* **Excerpted data**

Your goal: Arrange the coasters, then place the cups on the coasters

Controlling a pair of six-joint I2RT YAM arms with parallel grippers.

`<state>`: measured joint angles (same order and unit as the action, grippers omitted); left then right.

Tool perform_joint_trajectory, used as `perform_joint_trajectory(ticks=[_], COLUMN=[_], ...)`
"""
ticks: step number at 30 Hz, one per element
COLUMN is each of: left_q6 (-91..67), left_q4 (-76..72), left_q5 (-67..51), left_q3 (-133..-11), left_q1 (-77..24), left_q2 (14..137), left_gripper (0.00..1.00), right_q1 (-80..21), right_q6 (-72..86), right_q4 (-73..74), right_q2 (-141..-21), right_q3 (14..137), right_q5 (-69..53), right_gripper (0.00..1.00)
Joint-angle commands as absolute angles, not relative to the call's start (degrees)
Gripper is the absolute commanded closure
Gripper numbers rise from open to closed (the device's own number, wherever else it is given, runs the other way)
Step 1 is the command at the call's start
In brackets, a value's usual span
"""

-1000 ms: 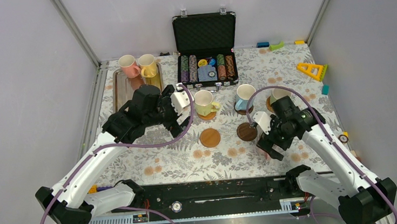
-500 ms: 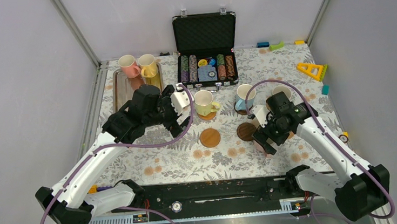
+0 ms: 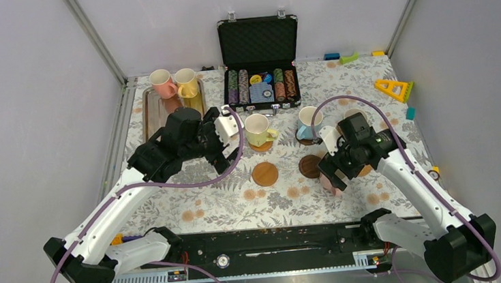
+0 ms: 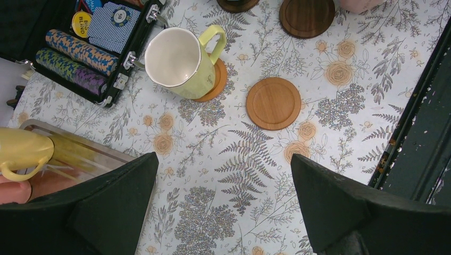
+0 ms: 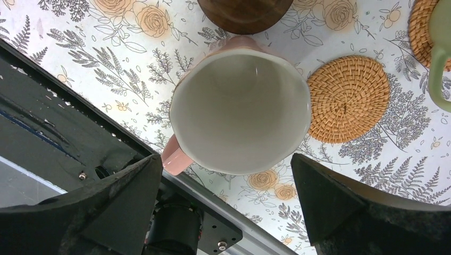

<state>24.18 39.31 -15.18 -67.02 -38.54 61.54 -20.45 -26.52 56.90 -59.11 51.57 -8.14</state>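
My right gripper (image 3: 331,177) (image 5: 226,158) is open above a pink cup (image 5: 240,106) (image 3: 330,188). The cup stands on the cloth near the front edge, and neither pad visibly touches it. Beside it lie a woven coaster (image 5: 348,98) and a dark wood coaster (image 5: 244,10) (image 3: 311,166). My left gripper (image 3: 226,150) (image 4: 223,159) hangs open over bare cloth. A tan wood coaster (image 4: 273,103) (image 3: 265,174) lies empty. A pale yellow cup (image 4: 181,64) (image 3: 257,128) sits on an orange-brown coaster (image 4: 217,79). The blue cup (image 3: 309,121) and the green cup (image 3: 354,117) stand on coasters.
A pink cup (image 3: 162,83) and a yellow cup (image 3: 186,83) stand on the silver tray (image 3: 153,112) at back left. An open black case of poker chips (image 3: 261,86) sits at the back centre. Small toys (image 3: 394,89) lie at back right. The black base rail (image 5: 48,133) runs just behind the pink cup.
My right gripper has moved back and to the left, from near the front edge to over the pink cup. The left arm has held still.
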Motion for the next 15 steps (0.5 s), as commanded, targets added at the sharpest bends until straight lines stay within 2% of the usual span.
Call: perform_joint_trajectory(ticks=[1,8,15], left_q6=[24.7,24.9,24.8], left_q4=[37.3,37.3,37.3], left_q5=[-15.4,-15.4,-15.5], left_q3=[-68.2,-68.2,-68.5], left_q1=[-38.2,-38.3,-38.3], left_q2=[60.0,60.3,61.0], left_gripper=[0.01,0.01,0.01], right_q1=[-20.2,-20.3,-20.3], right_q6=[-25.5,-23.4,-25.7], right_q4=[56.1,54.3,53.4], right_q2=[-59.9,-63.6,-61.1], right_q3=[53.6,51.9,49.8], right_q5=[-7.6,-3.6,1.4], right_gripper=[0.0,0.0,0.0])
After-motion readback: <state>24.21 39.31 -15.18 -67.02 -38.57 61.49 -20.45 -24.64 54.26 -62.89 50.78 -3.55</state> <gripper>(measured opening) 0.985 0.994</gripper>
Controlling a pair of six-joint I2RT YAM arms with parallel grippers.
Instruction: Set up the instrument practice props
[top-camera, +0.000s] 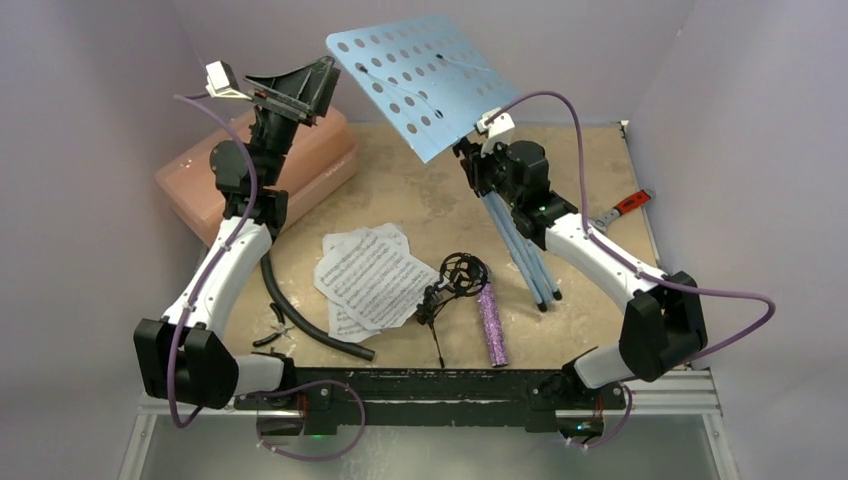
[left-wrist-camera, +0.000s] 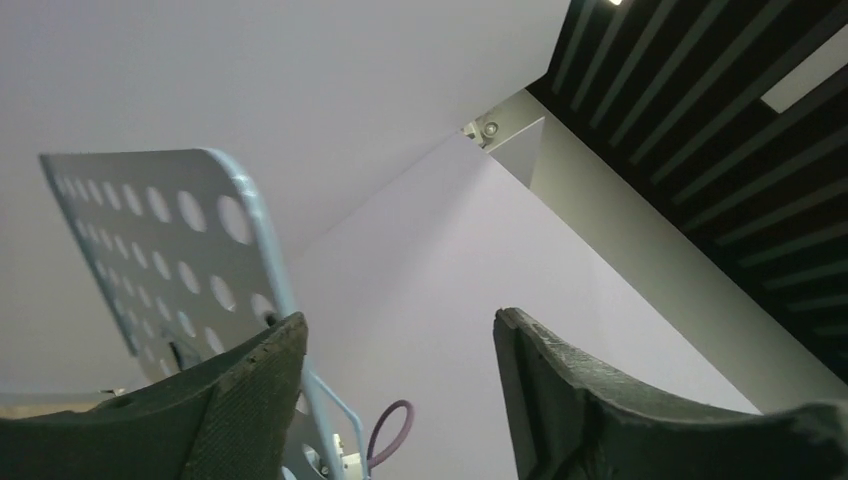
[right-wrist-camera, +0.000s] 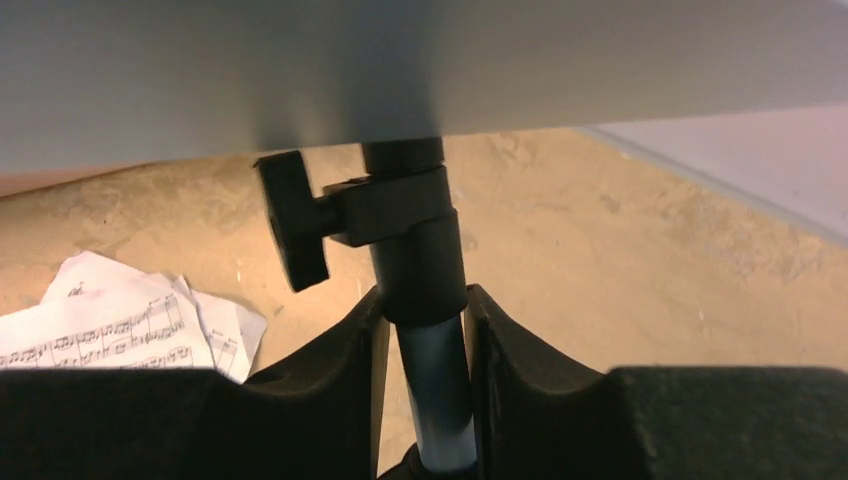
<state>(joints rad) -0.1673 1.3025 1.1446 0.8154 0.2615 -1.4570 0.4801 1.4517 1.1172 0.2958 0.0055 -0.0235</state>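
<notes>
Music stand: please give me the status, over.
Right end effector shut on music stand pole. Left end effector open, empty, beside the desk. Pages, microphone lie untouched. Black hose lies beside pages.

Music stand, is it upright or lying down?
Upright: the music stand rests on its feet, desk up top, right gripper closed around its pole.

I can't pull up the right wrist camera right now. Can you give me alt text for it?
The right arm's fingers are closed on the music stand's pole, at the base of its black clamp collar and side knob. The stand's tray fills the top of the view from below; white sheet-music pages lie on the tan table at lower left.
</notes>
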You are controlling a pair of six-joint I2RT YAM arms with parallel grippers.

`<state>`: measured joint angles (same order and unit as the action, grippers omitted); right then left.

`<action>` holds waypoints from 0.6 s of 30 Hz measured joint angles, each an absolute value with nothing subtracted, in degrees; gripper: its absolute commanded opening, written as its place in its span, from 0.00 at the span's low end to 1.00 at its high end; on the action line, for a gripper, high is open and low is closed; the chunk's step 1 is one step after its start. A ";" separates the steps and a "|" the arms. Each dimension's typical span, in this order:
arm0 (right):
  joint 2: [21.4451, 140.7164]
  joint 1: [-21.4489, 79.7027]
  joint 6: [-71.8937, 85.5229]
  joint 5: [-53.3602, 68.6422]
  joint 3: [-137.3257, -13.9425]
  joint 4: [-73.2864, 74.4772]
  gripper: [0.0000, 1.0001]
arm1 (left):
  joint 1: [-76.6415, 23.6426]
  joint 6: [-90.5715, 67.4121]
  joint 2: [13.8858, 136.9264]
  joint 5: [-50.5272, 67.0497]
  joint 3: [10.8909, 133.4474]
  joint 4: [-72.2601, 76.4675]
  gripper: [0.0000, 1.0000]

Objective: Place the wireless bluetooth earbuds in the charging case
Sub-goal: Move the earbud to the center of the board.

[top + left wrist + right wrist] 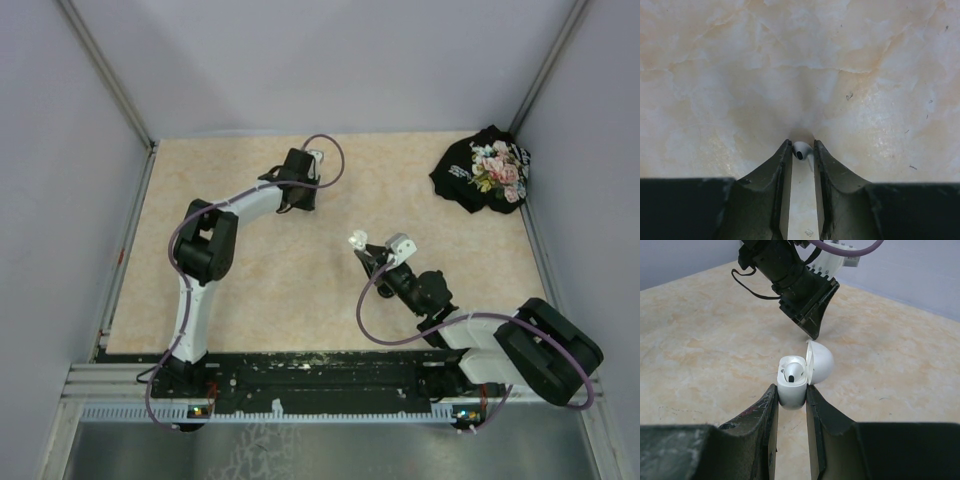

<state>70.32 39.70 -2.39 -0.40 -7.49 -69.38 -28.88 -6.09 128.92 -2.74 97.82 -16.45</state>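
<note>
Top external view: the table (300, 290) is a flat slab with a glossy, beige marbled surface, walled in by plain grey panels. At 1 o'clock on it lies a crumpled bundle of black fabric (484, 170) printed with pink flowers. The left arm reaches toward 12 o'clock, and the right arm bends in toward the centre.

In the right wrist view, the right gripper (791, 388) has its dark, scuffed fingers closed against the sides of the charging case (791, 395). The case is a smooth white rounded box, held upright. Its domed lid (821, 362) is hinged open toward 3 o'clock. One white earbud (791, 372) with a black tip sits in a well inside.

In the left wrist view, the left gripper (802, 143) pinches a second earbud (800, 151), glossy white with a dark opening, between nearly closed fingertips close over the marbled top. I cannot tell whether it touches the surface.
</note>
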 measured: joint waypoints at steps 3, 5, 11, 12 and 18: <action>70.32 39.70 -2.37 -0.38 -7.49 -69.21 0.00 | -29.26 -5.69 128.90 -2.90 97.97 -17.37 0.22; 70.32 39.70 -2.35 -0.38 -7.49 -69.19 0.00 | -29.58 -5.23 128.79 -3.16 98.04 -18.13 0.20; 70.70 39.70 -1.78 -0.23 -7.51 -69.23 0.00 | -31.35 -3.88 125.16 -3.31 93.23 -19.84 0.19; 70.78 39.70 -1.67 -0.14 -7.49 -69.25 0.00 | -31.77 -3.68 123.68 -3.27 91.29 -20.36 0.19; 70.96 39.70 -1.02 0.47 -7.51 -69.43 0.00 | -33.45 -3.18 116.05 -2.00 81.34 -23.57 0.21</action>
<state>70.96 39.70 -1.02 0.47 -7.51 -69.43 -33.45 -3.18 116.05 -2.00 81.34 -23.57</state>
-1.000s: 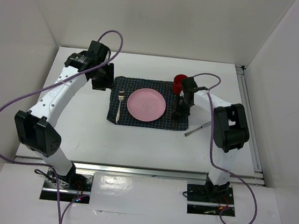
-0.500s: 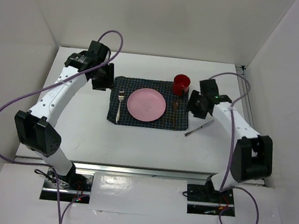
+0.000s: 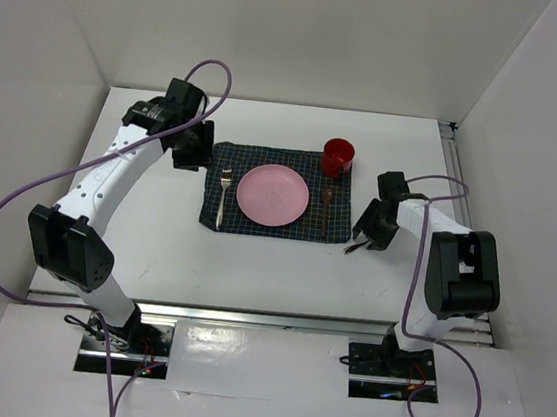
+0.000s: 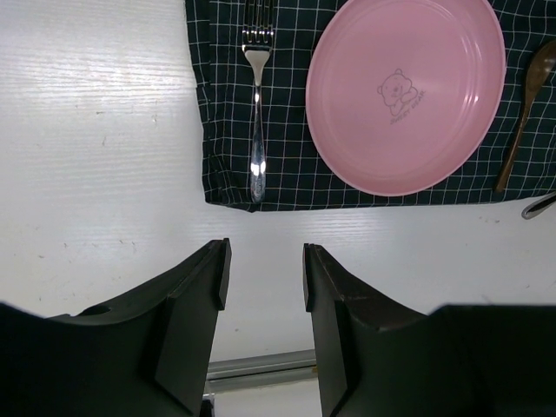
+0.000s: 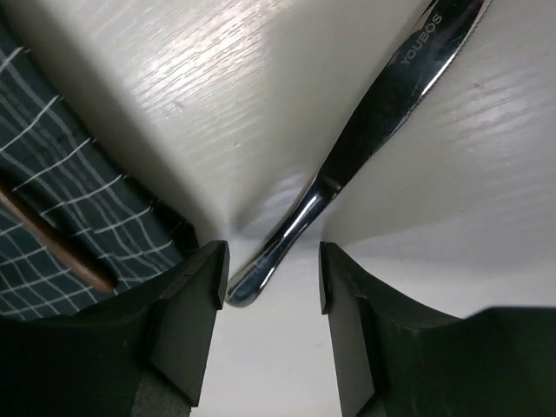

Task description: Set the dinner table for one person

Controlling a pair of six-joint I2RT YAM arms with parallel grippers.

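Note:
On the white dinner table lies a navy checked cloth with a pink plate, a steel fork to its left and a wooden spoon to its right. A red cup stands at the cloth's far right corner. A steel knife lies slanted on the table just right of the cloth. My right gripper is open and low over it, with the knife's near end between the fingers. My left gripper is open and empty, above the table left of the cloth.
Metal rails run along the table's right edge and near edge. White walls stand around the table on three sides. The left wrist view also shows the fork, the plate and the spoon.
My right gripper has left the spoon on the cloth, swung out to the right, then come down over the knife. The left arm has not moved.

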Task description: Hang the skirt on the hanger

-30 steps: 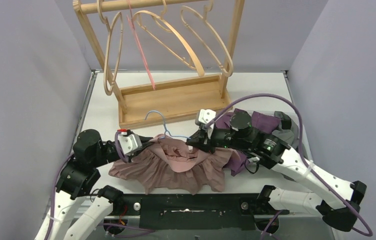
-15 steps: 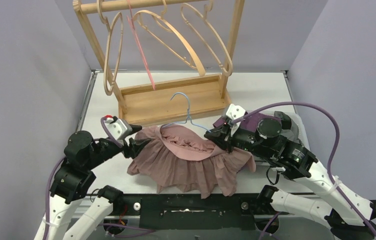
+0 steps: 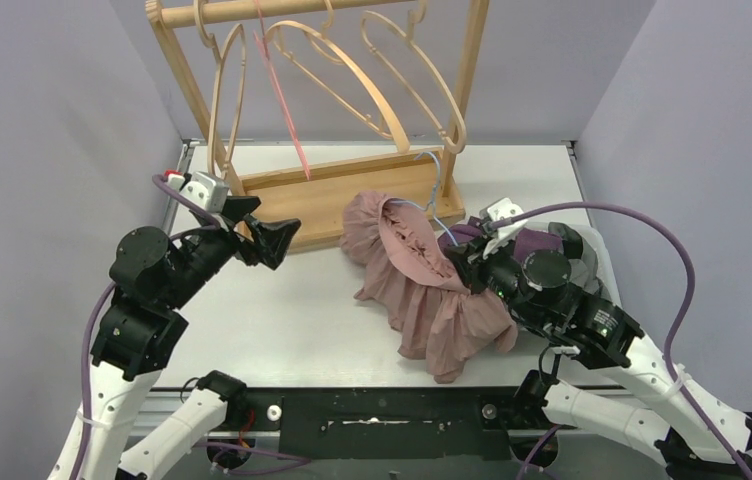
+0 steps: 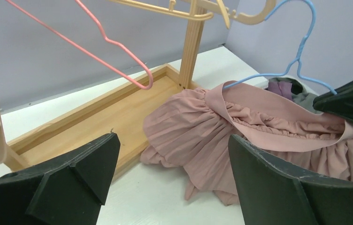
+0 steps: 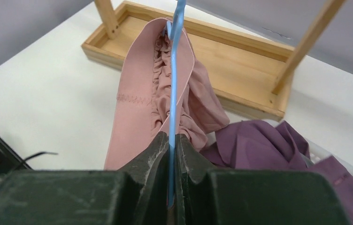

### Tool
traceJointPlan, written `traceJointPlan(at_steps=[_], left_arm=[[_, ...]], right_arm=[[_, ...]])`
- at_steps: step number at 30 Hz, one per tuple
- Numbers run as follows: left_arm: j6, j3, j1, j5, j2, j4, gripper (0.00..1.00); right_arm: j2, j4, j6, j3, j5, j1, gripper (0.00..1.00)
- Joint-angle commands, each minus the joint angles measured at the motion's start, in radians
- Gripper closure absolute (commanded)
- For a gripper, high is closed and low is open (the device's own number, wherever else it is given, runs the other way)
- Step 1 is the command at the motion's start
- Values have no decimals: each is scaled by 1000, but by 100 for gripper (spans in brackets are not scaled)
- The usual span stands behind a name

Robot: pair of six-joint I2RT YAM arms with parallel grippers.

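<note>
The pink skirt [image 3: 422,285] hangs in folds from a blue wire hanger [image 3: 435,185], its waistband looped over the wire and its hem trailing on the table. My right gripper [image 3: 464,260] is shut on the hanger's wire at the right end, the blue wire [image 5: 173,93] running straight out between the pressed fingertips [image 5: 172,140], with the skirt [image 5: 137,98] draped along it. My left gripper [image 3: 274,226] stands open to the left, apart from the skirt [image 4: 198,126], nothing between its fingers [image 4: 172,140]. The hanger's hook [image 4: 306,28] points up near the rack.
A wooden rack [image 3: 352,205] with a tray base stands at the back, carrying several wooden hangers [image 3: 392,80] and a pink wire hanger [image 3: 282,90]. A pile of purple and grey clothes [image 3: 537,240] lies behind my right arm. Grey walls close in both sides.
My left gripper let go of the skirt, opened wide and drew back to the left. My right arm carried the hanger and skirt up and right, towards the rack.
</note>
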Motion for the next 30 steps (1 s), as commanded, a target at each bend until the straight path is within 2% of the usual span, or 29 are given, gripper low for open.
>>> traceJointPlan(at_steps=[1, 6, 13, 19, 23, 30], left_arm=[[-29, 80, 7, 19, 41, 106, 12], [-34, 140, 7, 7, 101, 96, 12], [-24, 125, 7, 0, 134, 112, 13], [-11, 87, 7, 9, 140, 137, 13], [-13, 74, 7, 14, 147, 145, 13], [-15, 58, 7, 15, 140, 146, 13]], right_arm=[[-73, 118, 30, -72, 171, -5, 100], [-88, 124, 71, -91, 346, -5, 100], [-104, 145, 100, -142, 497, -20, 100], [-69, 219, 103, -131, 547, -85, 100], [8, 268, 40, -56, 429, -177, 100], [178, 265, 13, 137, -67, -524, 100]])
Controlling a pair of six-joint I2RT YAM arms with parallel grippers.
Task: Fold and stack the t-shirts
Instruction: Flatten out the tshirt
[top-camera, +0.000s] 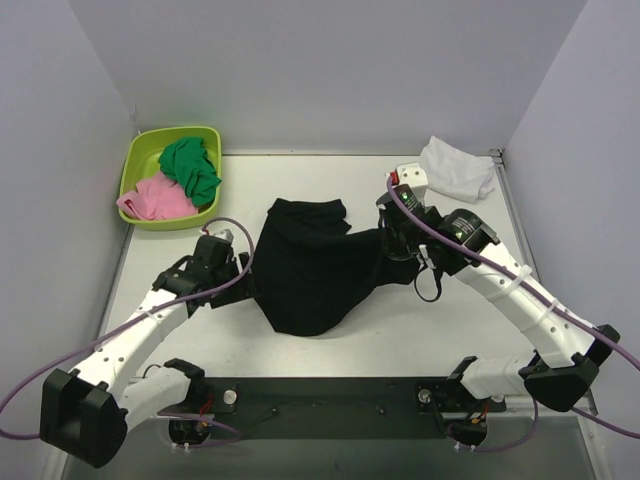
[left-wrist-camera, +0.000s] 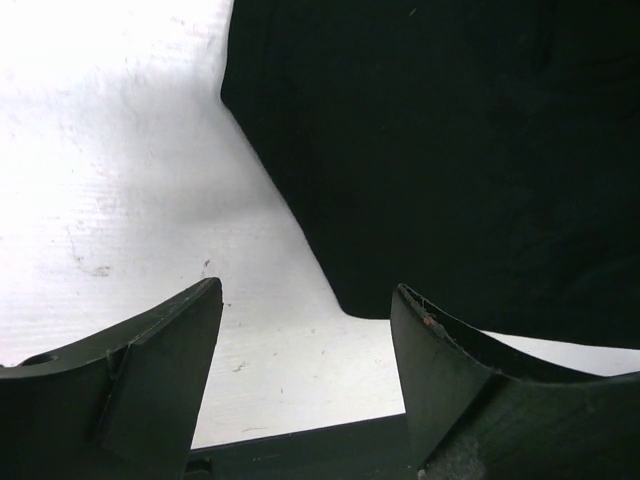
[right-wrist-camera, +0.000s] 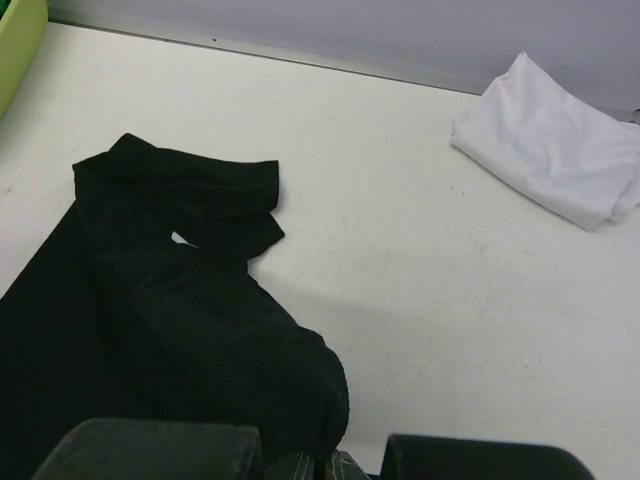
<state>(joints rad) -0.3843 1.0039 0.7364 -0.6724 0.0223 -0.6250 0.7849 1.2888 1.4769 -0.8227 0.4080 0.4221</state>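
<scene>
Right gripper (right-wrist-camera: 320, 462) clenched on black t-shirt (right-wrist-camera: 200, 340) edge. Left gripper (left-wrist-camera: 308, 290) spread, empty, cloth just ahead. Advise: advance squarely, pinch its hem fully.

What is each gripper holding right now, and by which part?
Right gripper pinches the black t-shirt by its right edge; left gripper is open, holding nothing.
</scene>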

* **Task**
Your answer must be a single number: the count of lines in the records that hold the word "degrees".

* **Result**
2